• [What is required]:
Restate word for word the lines of the material below, from the line with "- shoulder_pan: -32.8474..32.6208" to the line with "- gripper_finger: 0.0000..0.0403", both lines included, and no others.

• [Source material]:
_ _ _ _ _
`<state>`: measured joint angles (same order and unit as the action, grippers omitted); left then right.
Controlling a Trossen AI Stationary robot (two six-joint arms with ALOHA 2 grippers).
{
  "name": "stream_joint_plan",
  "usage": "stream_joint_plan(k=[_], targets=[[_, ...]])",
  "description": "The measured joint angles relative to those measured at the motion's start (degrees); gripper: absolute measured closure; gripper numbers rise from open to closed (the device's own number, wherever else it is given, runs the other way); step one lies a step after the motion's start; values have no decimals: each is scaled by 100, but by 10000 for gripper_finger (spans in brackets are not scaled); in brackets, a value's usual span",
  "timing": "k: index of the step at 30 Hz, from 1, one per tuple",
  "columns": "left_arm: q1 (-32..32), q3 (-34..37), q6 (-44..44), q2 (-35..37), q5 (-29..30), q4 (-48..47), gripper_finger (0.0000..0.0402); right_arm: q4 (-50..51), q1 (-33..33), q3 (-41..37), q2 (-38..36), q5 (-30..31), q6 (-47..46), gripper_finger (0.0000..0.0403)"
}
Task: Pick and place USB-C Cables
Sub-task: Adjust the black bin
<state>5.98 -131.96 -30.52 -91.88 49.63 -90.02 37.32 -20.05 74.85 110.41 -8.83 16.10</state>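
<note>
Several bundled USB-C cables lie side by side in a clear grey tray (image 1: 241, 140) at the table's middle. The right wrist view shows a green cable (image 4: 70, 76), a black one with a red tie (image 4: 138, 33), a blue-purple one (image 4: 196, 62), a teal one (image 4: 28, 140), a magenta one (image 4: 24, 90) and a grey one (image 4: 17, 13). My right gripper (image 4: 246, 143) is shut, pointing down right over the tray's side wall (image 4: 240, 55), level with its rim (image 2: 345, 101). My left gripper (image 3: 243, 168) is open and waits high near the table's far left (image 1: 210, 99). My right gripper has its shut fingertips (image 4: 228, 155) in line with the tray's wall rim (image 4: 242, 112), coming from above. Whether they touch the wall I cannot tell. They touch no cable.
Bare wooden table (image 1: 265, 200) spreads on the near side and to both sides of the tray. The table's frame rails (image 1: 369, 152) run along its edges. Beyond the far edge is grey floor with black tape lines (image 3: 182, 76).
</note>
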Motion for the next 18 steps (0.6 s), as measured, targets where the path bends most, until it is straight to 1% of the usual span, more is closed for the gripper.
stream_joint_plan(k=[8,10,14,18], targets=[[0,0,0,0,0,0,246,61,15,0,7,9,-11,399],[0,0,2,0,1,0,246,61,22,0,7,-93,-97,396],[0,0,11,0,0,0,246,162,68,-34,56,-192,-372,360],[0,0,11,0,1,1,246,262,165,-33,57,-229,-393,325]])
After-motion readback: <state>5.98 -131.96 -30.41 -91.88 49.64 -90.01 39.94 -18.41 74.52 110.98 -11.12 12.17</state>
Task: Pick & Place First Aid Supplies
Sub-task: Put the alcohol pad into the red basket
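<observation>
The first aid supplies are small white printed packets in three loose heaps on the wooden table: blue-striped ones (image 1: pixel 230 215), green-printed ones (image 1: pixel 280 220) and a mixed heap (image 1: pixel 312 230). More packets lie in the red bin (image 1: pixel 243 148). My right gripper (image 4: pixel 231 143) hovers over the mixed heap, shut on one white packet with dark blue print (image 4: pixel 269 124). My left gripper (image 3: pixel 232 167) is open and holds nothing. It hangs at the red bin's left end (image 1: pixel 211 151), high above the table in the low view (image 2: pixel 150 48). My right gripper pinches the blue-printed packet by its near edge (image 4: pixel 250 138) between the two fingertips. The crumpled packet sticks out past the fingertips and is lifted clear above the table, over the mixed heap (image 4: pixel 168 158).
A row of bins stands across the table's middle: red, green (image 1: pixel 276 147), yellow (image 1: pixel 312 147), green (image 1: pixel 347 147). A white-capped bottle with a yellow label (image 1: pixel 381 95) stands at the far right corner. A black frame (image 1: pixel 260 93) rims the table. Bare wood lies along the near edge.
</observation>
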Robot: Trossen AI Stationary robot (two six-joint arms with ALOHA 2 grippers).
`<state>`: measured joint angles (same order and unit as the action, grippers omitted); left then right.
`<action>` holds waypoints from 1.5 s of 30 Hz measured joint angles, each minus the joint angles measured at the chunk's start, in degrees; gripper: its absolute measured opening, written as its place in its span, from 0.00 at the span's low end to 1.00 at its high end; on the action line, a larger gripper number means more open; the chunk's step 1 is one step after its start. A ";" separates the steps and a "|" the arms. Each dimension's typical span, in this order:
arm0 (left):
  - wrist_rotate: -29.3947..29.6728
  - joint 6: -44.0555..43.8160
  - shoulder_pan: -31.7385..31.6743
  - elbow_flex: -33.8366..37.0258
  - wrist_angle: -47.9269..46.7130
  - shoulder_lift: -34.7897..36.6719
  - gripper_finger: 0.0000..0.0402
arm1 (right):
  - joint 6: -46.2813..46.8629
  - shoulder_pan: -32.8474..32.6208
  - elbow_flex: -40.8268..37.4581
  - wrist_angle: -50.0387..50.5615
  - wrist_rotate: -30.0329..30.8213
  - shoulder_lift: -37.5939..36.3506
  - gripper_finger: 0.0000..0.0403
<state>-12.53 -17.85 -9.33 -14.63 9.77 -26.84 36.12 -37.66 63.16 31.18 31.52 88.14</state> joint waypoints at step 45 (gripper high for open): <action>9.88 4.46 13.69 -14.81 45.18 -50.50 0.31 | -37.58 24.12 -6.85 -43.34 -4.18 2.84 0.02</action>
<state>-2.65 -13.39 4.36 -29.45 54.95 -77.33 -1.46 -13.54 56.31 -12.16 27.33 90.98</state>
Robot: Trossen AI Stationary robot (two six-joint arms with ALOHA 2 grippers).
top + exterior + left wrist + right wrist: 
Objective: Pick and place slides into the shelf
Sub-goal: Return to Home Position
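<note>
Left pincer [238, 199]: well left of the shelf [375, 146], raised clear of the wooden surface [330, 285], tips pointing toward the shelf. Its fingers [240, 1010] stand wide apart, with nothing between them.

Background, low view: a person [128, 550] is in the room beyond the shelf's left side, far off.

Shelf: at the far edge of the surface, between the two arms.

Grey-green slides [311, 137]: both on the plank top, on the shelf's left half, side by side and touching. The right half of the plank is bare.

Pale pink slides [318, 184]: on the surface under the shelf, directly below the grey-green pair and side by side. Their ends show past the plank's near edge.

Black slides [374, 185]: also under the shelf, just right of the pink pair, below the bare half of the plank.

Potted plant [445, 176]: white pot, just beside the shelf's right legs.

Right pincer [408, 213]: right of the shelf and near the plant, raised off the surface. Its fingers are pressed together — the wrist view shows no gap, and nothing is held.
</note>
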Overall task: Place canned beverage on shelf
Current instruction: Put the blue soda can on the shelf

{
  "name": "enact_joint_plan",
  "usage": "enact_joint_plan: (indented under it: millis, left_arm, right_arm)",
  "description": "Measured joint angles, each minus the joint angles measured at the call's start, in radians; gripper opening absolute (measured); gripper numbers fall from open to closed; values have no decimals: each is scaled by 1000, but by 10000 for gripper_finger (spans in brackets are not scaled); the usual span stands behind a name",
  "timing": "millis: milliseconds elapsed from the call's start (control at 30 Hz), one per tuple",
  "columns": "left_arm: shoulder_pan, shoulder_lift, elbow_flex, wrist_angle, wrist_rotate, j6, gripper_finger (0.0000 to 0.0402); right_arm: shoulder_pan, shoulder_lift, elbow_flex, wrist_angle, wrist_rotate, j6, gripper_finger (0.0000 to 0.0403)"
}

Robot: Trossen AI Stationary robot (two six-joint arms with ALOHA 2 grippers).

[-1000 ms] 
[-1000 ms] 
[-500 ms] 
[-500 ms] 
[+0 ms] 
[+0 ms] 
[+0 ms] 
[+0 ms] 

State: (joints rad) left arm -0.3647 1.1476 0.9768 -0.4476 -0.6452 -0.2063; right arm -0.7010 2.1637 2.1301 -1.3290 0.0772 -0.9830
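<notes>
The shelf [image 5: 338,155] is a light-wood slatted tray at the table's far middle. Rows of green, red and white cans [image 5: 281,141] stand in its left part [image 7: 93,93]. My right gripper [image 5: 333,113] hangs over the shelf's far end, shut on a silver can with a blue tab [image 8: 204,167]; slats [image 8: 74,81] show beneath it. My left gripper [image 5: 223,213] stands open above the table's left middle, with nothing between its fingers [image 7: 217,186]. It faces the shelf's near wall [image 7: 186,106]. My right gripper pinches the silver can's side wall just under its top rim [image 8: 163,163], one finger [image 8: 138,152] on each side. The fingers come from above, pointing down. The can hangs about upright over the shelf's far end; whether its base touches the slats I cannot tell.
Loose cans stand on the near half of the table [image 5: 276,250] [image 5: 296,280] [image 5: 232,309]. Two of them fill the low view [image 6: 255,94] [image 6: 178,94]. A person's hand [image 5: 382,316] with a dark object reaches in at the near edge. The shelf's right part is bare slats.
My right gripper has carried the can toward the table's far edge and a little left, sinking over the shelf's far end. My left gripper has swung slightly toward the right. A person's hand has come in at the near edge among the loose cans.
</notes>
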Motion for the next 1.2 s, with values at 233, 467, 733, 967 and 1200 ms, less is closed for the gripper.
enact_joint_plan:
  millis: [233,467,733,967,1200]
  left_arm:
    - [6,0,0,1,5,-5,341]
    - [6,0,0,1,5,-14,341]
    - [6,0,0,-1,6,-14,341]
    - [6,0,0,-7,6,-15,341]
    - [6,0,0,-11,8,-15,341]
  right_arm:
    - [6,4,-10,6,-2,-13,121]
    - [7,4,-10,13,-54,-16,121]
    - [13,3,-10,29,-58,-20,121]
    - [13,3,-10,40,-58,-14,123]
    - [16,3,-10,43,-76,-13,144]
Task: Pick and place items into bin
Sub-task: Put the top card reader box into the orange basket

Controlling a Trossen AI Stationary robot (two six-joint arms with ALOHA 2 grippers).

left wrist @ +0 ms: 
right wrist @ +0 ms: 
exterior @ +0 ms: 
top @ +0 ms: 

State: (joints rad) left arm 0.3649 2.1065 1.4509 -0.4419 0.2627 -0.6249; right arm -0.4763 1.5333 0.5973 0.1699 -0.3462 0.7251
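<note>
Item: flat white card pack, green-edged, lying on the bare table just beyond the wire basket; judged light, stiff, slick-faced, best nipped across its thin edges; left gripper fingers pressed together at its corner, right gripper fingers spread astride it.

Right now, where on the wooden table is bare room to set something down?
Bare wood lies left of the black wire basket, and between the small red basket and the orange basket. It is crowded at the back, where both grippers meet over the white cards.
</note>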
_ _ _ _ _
• [Written solution]:
  - shoulder_pan: -32.8474..32.6208
  - elbow_flex: -40.8268..37.4581
  - wrist_angle: -50.0387..50.5615
  - wrist_rotate: -30.0329..30.8213
  - shoulder_lift: -37.5939..36.3506
  - gripper_finger: 0.0000..0.0403

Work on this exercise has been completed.